**Exercise:** Going line by line through the listing, how many lines hold "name"? State nothing but the number.

***** Entries shown *****

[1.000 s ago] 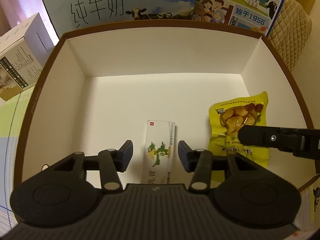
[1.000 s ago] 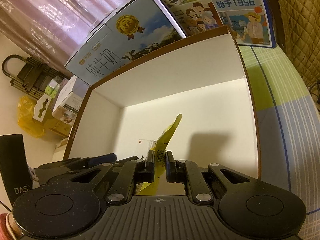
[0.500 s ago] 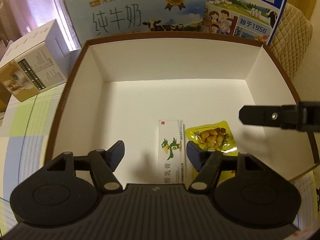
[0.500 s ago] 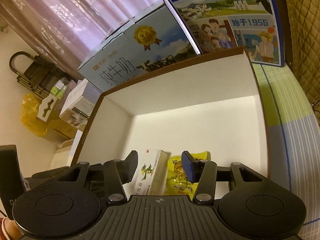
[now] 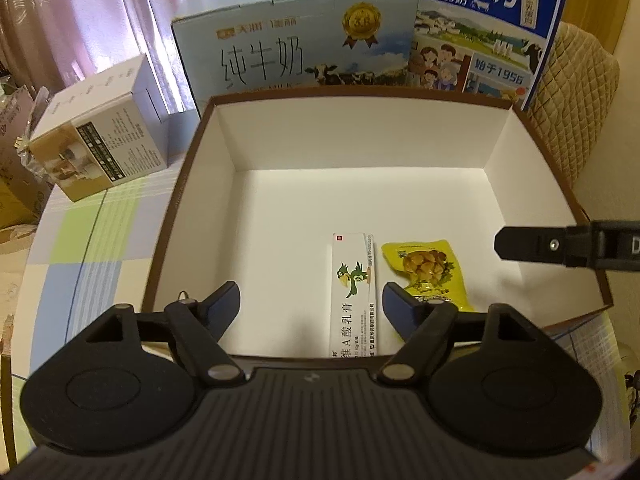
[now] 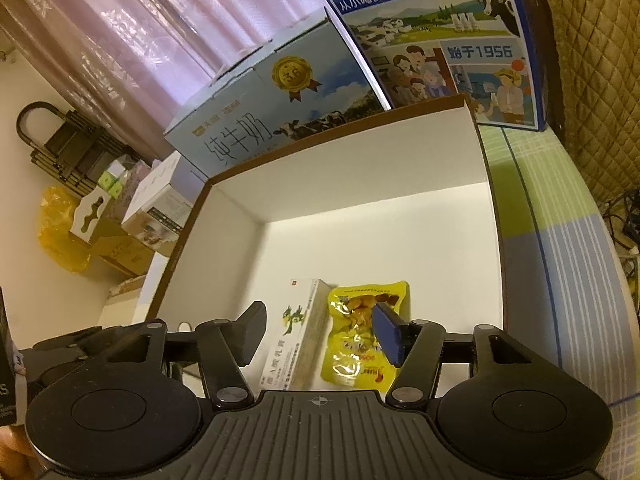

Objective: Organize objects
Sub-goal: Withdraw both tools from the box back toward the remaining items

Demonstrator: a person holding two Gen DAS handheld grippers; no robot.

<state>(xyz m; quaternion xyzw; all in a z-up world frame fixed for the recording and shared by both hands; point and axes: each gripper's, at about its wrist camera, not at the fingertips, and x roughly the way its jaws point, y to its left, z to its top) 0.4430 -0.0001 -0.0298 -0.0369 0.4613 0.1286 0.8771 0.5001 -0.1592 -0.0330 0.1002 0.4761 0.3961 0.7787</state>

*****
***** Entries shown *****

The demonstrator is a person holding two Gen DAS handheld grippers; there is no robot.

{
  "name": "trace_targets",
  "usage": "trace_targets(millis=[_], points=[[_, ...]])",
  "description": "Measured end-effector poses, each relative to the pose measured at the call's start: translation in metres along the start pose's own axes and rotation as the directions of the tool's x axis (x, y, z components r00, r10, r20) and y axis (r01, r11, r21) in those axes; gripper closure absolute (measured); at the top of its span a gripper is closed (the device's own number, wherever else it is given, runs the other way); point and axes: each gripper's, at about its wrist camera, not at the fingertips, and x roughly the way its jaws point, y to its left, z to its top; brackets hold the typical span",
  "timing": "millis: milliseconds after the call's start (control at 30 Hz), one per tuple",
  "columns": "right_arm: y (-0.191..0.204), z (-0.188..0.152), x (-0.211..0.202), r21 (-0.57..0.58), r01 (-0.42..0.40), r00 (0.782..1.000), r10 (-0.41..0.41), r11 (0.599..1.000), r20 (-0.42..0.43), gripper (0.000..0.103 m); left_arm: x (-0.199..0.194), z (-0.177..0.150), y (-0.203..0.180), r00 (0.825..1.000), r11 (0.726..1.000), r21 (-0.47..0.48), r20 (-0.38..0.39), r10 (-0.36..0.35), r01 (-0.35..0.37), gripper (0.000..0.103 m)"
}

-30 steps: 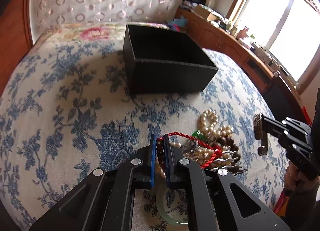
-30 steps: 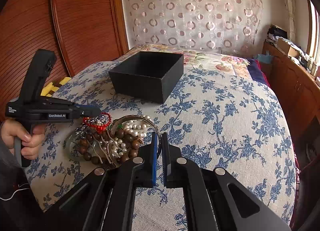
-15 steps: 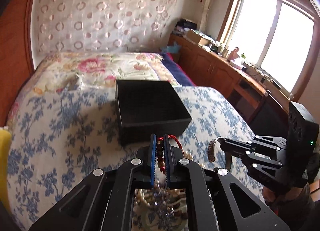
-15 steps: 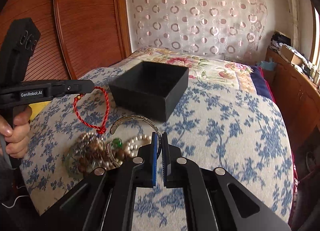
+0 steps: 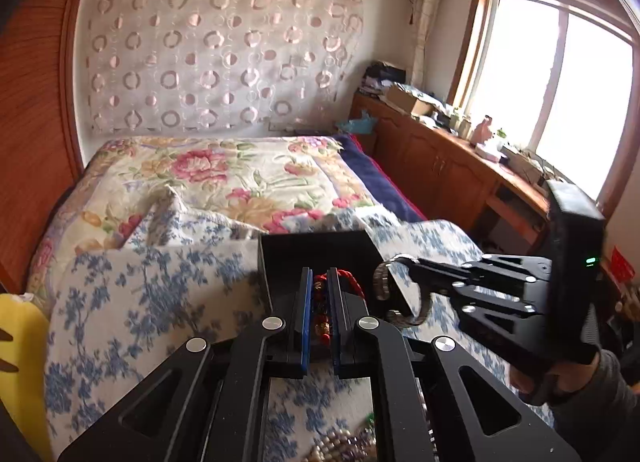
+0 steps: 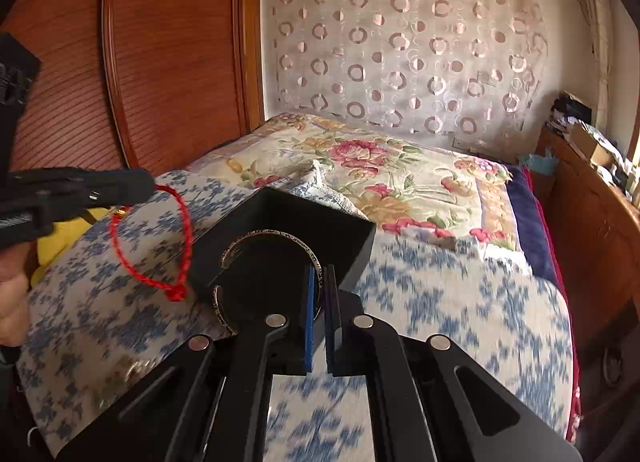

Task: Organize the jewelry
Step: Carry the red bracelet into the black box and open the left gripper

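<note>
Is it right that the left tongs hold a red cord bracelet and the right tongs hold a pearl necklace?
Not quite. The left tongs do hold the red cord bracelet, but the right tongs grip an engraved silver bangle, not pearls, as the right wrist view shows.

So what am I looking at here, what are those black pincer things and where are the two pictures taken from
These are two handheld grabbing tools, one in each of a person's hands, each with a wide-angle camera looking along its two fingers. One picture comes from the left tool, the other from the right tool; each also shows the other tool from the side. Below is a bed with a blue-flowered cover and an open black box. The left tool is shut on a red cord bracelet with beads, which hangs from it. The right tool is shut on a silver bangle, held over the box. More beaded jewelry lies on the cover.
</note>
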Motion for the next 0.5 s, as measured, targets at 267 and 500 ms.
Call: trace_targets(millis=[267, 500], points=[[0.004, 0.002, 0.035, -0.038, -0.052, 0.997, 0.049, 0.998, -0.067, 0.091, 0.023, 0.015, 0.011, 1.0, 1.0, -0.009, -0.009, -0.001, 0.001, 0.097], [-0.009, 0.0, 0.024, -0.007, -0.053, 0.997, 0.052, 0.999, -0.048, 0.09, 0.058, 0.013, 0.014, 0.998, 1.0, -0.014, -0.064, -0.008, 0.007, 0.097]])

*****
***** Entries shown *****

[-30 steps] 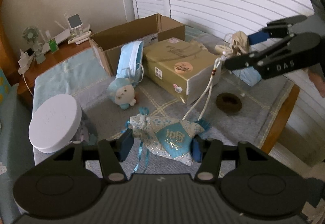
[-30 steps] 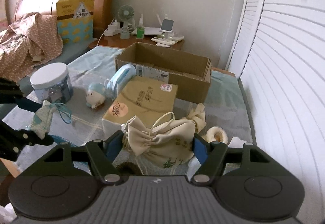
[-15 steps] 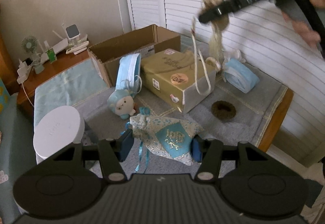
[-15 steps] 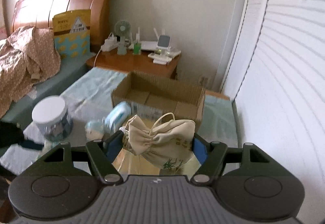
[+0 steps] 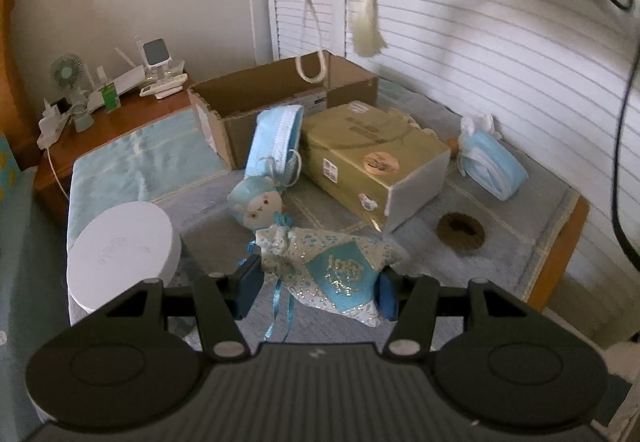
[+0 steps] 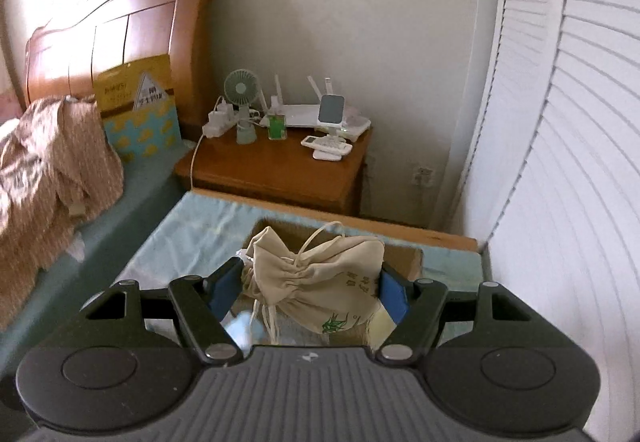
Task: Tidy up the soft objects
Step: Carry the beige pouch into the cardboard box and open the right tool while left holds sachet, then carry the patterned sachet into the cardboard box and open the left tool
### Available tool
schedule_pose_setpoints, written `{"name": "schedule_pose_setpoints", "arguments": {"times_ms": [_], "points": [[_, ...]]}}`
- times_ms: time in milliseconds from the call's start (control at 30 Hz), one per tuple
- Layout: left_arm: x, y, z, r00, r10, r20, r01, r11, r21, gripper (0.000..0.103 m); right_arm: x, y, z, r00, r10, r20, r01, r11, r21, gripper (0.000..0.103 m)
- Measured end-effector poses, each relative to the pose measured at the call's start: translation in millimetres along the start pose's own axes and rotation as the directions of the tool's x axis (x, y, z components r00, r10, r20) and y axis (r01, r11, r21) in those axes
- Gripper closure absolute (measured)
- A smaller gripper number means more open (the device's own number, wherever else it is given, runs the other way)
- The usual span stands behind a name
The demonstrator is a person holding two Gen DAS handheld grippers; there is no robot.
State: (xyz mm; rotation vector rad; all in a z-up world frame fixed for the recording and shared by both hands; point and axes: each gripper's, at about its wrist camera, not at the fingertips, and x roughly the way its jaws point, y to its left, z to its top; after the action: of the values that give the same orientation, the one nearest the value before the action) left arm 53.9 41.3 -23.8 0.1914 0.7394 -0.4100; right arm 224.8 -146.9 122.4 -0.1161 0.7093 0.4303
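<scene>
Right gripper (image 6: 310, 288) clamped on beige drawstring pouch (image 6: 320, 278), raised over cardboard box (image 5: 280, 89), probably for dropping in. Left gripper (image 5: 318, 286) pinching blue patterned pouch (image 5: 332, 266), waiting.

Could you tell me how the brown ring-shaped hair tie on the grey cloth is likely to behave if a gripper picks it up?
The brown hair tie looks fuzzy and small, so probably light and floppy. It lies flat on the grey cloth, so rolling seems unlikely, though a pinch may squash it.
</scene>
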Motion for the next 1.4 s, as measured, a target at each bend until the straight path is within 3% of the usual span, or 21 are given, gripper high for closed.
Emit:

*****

**Solution to the exercise:** 3